Il suit l'exhortation de sa dure caboche. Il songe à Nora, la sublime noyée des mois de pensionnat. Nora s'est échappée de la nuit. Elle fend la mer d'Angleterre. Elle s'abîme dans une vague éperdue. Ferdinand se souvient de ses fièvres romantiques. Il revoit Courtial à l'aube, troué dans la tête. Il n'a pas bronché, empoigné son fusil. Il voit du rouge qui dégouline entre les lignes. La mort se donne comme une carte de mauvaise pioche. Ferdinand est expert en pudeur. "Non, mon oncle".

mardi 1 mars 2011

Juppé président

Il traîne un air ennuyé, arbore un mince sourire désillusionné, va vite à l'essentiel. Il se consacre aux choses de la cité de manière distanciée, faussement désintéressée, avec facilité. Il laisse s'agiter l'homme de l'Elysée, brouillon, en proie à la peur d'échouer. Il vient lui prêter main forte, recadrer une politique erratique. Il s'est fait désirer au Quai d'Orsay. Il s'y installe avec une valise diplomatique bourrée d'arrière-pensées.
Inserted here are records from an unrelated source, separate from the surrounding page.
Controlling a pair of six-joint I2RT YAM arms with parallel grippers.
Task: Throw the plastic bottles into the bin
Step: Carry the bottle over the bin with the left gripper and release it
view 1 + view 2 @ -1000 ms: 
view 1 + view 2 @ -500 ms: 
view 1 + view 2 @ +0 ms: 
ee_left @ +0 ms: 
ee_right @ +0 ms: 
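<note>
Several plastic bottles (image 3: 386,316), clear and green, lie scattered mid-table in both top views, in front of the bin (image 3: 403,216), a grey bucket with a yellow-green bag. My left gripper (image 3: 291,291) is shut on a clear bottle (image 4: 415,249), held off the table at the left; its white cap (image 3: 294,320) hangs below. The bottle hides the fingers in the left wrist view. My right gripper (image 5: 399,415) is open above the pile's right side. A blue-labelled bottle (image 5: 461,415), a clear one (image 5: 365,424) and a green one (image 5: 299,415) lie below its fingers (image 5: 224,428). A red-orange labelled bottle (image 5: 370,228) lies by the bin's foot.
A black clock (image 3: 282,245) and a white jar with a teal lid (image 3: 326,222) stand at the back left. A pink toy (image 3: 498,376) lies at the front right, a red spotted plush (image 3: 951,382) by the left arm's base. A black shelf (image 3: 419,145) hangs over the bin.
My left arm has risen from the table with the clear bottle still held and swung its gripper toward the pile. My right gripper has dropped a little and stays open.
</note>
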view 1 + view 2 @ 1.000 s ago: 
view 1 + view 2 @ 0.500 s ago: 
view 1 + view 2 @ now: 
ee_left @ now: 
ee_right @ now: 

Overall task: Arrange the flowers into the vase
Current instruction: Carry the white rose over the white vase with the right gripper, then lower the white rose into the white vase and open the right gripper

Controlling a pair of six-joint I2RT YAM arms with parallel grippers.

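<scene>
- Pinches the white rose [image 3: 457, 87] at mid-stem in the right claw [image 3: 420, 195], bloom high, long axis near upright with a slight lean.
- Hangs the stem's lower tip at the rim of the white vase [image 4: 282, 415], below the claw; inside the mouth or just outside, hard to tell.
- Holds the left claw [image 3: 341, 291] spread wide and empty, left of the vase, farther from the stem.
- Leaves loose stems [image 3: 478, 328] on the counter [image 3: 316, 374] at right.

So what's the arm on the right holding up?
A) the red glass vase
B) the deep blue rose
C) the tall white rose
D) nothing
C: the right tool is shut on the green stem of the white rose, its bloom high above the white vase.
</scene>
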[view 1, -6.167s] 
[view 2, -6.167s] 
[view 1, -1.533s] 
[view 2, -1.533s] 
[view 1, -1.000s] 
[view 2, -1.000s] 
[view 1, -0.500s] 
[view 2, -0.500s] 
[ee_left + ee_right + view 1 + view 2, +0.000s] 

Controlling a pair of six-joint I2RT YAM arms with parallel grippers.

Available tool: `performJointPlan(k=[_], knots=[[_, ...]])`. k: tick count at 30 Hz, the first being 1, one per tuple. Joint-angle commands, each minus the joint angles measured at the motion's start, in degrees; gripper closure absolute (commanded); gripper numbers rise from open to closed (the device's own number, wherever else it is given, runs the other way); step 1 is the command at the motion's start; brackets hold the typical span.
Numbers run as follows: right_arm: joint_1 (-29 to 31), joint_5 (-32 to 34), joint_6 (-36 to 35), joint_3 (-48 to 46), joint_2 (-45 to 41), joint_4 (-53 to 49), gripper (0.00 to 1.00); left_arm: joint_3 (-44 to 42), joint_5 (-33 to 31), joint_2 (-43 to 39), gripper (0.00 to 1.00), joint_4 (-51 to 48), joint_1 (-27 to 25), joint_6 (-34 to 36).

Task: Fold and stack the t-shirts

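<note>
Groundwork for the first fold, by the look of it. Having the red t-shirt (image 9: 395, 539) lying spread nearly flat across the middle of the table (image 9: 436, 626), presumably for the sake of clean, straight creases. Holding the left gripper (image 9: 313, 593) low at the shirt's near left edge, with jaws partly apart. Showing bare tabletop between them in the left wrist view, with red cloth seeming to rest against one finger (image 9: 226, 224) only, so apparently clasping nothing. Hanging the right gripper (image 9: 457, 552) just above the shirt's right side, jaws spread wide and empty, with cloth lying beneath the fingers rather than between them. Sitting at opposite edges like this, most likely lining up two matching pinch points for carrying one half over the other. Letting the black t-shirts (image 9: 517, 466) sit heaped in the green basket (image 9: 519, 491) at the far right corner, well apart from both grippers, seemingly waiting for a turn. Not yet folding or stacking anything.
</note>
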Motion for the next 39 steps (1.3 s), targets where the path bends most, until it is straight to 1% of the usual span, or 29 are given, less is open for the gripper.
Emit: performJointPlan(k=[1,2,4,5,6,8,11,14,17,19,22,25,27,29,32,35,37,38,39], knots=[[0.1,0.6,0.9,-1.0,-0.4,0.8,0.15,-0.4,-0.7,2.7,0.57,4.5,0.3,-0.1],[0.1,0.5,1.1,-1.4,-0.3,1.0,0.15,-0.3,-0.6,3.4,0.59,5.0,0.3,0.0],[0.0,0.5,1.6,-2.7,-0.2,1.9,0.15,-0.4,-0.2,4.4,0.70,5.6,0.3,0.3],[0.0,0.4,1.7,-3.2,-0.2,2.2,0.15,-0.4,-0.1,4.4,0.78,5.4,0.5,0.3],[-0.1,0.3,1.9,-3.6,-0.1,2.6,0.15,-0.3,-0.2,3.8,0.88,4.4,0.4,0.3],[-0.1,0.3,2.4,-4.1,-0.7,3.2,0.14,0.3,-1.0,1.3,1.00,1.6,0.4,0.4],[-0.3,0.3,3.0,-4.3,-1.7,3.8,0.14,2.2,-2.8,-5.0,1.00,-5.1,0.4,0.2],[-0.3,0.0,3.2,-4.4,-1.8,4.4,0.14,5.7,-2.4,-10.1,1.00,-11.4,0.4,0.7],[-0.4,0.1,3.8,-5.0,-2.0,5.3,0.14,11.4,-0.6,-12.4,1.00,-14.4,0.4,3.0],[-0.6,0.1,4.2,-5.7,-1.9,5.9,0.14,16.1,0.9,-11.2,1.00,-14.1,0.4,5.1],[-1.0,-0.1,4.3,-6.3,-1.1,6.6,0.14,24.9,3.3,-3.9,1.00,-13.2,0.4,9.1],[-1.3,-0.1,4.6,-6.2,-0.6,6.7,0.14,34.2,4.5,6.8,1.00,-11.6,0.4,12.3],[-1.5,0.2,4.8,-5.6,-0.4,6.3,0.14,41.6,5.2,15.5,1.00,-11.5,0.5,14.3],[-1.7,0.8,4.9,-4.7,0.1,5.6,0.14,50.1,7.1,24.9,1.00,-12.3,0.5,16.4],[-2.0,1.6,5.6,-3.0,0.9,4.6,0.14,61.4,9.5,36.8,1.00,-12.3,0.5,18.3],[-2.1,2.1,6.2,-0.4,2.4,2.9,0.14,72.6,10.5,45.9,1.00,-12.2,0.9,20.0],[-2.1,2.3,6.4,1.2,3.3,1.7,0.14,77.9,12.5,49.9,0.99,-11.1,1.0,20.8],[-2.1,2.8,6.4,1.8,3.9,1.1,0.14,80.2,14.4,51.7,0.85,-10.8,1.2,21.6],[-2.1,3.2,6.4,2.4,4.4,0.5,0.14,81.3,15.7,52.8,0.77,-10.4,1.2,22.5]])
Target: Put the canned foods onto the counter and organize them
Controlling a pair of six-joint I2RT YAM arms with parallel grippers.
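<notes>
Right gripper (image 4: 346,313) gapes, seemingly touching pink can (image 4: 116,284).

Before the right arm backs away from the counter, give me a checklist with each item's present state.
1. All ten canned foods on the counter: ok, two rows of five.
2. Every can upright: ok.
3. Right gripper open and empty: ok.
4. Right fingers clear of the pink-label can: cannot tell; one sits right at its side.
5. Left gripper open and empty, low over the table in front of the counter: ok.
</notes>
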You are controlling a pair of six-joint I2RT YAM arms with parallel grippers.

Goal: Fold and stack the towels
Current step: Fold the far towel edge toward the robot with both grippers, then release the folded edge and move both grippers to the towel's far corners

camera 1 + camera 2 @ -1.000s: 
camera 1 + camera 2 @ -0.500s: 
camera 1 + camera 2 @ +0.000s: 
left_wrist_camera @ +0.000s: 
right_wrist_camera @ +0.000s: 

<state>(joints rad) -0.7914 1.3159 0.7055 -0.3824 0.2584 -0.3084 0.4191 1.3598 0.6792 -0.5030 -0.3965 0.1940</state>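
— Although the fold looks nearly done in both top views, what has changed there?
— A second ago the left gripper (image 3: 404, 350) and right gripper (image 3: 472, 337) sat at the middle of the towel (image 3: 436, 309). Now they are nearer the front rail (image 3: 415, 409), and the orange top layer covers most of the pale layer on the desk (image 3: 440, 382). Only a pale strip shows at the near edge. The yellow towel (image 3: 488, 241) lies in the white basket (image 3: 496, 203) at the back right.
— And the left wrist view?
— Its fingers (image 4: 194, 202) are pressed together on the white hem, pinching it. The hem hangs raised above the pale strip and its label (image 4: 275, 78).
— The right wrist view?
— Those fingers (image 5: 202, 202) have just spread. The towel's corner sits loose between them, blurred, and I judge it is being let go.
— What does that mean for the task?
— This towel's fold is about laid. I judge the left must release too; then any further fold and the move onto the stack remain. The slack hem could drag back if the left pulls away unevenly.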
Nicolas Sarkozy, emmêlé dans ses velléités, lui donne les clés.
Juppé est un animal froid. Juppé apprécie d'être courtisé. Il cache son extrême sensibilité. A l'instar de Fabius, il vise l'Elysée depuis son premier prix d'excellence.
Méritocratie, aristocratie. Alain Juppé se situe à la croisée de deux légitimités: le brio intellectuel, une élégance de style. Il arrive à son heure. L'actuel président a rayé toute esthétique du pouvoir. Il méprise la manière au point de ne plus savoir quelle posture adopter. A l'approximation érigée en dogme, Alain Juppé oppose la synthèse claire, le raccourci limpide, la pédagogie sèche. Bref, il domine, de la tête et des épaules, ses compagnons de la fin de mandat. Il sourit moins qu'un candidat déclaré, exhibe peu ses canines féroces. Alain Juppé joue sa partition pour la prochaine élection. "Juppé président" a toujours sonné à ses oreilles comme un slogan évident.